Lonesome, Onry and Mean saw a great comment from Dave Alvin on Facebook recently that went something like this: "I do not do Best of lists or End of the Decade lists, the only lists I do are 'crap I have to do' lists."

We gladly second that, Dave, as there is nothing other than Christmas shopping that LOM would less rather do than make up a Best-of list. In fact, for the fourth year in a row we didn't submit our choices for either the Village Voice Pazz and Jop list or the Nashville Scene's annual Best of Country Music list. It's just too arbitrary and confusing, and to pretend that you've heard and understood and neatly classified all the music that is coming out is absurd on its very face.
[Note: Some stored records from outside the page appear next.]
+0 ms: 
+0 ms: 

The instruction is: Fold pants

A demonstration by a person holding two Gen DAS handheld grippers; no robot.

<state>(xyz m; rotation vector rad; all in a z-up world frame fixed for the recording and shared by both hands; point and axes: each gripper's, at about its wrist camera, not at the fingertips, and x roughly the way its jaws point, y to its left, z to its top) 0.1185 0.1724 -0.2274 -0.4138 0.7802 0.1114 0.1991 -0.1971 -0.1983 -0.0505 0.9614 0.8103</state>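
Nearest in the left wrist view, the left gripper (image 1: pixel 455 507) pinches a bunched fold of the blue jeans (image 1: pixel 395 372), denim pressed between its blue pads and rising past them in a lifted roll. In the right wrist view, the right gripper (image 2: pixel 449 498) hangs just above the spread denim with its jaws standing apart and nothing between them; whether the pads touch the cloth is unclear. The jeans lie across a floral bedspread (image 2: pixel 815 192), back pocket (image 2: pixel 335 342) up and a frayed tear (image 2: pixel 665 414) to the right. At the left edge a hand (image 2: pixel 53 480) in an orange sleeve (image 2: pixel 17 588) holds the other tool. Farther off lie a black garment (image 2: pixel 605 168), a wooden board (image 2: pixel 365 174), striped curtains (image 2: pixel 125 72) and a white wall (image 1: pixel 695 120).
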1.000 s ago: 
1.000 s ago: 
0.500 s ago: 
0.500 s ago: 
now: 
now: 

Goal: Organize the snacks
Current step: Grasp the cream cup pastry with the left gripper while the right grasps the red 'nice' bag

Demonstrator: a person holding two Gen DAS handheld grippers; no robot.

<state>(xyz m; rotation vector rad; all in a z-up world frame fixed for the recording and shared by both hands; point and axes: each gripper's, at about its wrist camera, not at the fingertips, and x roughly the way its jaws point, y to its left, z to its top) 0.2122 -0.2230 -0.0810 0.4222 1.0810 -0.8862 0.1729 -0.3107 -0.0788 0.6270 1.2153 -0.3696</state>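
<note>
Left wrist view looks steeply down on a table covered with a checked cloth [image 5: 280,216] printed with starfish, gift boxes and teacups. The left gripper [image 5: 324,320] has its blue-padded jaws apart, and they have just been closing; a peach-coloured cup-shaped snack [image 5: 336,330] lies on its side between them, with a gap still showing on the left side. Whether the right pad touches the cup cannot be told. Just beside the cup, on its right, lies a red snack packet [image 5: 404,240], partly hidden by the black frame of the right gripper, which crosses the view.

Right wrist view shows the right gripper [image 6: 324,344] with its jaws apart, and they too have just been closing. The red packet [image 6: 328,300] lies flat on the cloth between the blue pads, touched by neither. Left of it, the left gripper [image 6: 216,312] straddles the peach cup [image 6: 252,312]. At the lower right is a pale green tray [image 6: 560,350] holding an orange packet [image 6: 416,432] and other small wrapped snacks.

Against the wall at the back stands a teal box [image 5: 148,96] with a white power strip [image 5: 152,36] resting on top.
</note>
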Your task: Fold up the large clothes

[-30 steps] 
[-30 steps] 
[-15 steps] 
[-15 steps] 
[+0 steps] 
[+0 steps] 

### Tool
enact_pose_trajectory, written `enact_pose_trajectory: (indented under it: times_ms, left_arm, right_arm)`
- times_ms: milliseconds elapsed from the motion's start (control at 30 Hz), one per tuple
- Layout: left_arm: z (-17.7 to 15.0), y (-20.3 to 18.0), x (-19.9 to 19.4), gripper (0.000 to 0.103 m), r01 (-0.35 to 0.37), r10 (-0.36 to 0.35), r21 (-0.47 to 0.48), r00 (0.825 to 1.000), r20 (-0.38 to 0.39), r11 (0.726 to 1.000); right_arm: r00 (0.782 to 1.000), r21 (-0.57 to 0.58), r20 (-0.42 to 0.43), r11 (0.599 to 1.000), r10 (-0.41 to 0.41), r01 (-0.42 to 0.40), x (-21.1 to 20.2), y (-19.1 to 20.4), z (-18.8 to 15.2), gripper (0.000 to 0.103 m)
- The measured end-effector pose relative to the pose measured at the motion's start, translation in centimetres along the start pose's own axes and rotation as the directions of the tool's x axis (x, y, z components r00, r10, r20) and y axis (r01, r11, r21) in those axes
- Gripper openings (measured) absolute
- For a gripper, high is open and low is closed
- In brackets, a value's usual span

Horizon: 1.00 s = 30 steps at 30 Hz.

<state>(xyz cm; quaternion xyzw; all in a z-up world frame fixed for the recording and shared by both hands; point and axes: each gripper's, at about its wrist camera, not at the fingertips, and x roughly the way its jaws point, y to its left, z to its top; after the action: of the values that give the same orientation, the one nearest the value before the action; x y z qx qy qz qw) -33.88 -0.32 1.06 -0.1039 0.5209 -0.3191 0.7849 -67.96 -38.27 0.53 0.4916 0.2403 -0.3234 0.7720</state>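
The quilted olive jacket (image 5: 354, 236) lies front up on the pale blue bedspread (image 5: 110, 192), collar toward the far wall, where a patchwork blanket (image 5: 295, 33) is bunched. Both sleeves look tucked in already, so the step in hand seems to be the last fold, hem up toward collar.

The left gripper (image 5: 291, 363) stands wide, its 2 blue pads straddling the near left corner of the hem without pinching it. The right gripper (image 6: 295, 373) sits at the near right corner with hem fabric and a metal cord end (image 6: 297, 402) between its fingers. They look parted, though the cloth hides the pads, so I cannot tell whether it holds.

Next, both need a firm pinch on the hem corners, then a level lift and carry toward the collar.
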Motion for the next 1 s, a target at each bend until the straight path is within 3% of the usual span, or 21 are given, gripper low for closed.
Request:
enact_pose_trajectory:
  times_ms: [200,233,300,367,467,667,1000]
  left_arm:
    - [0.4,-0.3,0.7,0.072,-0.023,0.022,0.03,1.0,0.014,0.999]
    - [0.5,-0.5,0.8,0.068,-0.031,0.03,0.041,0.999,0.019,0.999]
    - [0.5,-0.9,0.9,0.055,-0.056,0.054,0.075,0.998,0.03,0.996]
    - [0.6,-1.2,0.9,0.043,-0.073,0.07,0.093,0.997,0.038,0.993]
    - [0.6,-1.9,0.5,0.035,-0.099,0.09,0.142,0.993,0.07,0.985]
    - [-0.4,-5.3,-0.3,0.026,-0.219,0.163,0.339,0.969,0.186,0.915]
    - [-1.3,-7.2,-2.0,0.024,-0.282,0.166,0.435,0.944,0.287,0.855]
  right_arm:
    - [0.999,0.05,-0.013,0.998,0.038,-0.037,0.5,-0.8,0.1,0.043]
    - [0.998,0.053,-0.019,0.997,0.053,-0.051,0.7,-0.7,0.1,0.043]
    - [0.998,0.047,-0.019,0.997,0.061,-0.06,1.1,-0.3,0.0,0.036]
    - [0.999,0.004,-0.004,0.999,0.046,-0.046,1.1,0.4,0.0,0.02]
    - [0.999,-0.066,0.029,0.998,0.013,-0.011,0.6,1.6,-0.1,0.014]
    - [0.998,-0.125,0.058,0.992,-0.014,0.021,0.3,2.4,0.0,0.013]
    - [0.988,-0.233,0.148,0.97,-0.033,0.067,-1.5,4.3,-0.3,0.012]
Still, the editors scream for best-of lists at this time of year. [Ed note: Sue us. Lists are easy, and we need content.] So as far as we are concerned, what better way to end it than to do what we did last year: with a brief, very unscientific, very arbitrary list of the music LOM played the most in 2009.

1. Randy Weeks, Going My Way: Weeks just may be our favorite songwriter on Planet Earth. He always finds that dark little cancer spot eating away at a relationship, perfectly verbalizing the little dissatisfactions and slights that cause us to either kill our lovers or go to the asylum.

2. The Gourds, Haymaker!: The Energizer Bunnies of the alt-country world, these Austin hipsters hit it out of the park with their latest album. It's got everything we come to the Gourds for: sly humor, brilliant word play, patent absurdity, and poetic vision that goes way outside the box.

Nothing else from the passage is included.